◆ **Problem to work on**:
Pull each line holding the word "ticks" from the data.

(Saved entries)

□ □ □ □ □ □ □

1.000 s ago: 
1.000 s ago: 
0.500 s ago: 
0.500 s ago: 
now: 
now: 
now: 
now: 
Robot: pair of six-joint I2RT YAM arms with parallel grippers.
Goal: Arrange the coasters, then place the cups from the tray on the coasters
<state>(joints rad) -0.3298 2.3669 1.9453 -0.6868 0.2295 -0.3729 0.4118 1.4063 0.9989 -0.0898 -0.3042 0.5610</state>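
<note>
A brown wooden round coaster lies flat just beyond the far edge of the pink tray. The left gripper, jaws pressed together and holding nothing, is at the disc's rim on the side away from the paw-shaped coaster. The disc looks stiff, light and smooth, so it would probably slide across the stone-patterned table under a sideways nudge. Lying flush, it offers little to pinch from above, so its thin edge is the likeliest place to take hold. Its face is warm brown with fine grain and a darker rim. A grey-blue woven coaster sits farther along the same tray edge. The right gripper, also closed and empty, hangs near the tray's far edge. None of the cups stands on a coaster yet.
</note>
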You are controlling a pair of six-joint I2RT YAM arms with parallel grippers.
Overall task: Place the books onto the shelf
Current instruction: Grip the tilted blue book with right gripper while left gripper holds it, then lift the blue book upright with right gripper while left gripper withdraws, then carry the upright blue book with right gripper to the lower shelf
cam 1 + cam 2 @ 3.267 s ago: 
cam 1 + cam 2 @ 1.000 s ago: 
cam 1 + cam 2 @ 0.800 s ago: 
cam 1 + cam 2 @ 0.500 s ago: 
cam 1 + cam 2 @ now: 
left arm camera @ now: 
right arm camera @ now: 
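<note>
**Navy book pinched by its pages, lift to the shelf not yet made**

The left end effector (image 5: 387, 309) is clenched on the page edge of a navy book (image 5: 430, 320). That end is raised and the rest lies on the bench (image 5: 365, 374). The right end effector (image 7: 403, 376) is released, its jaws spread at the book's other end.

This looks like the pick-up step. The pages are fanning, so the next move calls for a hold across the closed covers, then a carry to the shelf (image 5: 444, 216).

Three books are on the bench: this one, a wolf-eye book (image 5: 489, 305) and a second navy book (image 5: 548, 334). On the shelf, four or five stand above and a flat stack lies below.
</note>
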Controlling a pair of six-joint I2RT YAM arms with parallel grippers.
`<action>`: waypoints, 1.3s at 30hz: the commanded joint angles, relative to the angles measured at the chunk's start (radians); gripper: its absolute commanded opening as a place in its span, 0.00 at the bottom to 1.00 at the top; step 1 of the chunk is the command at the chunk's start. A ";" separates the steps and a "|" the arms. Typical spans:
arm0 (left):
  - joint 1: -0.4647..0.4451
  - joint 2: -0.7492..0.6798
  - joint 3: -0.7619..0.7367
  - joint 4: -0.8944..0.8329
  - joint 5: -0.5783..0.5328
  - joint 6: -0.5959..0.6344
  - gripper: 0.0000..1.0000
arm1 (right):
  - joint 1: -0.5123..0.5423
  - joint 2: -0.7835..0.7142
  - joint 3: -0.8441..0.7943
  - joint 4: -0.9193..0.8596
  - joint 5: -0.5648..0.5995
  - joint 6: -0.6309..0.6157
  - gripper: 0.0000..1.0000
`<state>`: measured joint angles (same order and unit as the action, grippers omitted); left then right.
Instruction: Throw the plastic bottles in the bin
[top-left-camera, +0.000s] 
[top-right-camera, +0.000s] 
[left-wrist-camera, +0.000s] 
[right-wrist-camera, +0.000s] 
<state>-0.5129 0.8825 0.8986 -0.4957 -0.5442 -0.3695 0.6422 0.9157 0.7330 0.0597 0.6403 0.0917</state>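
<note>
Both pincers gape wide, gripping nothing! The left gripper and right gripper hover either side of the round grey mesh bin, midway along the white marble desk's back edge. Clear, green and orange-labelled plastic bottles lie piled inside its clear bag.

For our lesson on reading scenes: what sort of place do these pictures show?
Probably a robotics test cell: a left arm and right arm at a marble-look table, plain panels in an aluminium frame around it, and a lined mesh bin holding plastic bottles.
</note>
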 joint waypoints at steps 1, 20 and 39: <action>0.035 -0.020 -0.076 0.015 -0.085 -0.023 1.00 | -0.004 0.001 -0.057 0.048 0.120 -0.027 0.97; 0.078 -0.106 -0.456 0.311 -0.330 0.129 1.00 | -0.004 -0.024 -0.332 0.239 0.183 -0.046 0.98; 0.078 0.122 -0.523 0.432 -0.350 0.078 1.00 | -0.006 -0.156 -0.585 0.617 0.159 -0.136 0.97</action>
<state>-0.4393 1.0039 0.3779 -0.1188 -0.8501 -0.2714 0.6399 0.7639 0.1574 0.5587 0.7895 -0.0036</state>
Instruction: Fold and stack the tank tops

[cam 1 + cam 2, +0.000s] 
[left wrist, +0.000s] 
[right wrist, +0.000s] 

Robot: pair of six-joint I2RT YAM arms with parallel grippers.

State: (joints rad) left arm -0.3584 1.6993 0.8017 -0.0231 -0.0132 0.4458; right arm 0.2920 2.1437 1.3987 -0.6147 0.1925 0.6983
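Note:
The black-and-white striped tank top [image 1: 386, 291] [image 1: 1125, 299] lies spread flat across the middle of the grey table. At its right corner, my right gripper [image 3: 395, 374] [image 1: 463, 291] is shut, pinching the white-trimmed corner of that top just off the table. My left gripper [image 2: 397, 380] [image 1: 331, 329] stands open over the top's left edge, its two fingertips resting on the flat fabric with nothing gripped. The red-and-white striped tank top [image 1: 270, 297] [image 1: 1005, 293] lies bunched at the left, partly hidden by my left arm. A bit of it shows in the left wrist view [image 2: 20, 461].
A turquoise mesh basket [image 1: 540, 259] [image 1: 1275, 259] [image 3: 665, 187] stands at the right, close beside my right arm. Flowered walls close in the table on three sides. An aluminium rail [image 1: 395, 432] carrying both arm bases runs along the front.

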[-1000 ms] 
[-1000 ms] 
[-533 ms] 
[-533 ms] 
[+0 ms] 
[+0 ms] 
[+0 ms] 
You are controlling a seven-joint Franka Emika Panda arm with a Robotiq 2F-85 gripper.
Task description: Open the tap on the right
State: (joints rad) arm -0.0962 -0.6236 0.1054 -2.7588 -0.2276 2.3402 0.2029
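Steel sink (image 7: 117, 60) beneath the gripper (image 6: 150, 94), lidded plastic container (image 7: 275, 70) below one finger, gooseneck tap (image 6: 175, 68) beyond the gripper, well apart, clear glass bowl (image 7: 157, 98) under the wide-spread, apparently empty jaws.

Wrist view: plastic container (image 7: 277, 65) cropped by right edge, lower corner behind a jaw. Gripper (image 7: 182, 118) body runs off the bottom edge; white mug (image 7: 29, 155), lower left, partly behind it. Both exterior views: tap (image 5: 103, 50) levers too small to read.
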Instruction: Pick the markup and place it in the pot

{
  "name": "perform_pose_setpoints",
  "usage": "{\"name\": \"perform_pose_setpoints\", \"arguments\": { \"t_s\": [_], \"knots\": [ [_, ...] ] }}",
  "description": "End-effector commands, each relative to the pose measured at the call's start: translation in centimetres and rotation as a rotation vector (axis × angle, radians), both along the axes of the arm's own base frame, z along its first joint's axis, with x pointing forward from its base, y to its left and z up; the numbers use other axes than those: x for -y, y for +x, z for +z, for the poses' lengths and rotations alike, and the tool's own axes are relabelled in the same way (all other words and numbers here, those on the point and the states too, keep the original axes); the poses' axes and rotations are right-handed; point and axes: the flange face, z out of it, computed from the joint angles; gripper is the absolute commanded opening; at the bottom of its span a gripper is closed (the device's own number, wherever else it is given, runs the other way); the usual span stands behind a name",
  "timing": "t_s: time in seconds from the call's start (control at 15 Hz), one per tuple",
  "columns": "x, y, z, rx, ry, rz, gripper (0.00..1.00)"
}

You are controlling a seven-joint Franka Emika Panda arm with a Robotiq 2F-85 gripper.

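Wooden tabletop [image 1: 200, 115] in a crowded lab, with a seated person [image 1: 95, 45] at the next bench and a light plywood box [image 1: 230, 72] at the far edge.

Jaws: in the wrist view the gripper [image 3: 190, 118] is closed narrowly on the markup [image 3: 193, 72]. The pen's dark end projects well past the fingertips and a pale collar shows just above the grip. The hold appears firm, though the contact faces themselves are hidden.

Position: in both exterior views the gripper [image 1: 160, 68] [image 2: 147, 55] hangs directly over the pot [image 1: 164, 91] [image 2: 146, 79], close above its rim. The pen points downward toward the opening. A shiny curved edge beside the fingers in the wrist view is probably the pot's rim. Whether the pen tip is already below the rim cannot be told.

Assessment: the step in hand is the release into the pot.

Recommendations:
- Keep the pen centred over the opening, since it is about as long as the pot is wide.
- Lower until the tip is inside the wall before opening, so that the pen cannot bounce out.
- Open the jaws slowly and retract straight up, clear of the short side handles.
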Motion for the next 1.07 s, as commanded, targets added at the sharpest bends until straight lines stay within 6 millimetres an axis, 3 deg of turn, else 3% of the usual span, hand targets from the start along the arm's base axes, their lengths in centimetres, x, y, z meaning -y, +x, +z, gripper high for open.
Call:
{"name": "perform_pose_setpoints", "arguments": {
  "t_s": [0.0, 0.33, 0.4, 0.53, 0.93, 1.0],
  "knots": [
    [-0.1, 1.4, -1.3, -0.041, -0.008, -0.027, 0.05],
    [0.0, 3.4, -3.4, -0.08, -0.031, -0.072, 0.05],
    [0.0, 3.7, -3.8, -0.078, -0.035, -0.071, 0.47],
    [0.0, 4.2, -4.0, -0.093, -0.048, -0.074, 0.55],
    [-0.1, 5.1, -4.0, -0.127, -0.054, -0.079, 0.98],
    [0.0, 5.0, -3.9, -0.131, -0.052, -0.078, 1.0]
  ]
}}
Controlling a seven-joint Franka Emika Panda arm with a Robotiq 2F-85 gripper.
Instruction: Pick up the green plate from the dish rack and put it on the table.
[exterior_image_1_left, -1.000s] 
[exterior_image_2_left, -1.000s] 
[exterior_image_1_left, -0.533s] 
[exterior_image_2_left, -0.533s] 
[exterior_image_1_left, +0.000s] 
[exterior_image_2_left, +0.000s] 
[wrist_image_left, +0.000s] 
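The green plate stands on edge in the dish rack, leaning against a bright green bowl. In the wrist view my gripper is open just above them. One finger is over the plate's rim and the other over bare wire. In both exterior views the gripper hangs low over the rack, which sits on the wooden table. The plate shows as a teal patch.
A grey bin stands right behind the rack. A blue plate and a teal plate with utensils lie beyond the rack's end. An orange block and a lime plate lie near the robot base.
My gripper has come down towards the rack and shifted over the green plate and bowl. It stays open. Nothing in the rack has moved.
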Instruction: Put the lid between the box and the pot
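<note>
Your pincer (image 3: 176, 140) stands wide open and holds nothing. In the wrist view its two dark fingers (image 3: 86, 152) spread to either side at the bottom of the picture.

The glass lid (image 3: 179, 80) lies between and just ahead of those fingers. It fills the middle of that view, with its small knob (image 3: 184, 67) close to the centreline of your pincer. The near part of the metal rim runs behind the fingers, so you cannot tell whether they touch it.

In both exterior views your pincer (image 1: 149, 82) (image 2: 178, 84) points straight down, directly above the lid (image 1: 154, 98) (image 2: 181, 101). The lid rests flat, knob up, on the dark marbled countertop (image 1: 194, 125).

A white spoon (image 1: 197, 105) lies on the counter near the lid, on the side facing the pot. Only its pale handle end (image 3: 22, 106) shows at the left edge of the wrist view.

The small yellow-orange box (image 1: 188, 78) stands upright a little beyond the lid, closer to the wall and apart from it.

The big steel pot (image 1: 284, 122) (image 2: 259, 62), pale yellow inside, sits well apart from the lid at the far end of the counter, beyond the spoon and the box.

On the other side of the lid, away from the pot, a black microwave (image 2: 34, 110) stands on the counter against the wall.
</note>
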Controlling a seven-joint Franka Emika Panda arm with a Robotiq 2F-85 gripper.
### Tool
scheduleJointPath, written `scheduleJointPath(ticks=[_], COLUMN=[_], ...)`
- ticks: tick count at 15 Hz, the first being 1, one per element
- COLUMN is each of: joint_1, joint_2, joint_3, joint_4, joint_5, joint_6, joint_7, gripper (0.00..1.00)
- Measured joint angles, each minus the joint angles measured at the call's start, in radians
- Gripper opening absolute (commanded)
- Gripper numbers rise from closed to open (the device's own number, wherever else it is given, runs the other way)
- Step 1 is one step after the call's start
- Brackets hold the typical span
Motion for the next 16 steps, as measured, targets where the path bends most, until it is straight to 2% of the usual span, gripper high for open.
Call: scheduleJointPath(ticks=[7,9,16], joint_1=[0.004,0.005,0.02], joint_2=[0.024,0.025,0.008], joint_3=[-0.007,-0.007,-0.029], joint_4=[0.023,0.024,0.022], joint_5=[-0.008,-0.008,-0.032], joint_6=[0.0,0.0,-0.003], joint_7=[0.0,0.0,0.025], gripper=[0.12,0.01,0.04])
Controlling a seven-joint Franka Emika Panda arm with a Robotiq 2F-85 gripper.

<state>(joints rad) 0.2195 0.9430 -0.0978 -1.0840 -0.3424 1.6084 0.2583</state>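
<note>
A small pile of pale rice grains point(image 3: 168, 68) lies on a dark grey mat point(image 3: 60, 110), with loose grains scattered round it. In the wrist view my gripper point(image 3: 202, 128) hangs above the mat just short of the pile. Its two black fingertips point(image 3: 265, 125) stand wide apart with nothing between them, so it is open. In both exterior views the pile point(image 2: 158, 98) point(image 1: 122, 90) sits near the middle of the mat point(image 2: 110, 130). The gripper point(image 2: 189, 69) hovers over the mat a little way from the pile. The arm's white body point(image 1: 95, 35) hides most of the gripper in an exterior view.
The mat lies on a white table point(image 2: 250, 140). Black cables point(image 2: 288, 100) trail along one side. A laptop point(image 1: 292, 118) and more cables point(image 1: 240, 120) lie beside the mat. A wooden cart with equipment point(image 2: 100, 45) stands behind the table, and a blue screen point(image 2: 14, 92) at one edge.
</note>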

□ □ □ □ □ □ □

◆ **Task solution**:
scheduleJointPath, written `scheduleJointPath(ticks=[_], COLUMN=[_], ...)`
- ticks: tick count at 15 Hz, the first being 1, one per element
Call: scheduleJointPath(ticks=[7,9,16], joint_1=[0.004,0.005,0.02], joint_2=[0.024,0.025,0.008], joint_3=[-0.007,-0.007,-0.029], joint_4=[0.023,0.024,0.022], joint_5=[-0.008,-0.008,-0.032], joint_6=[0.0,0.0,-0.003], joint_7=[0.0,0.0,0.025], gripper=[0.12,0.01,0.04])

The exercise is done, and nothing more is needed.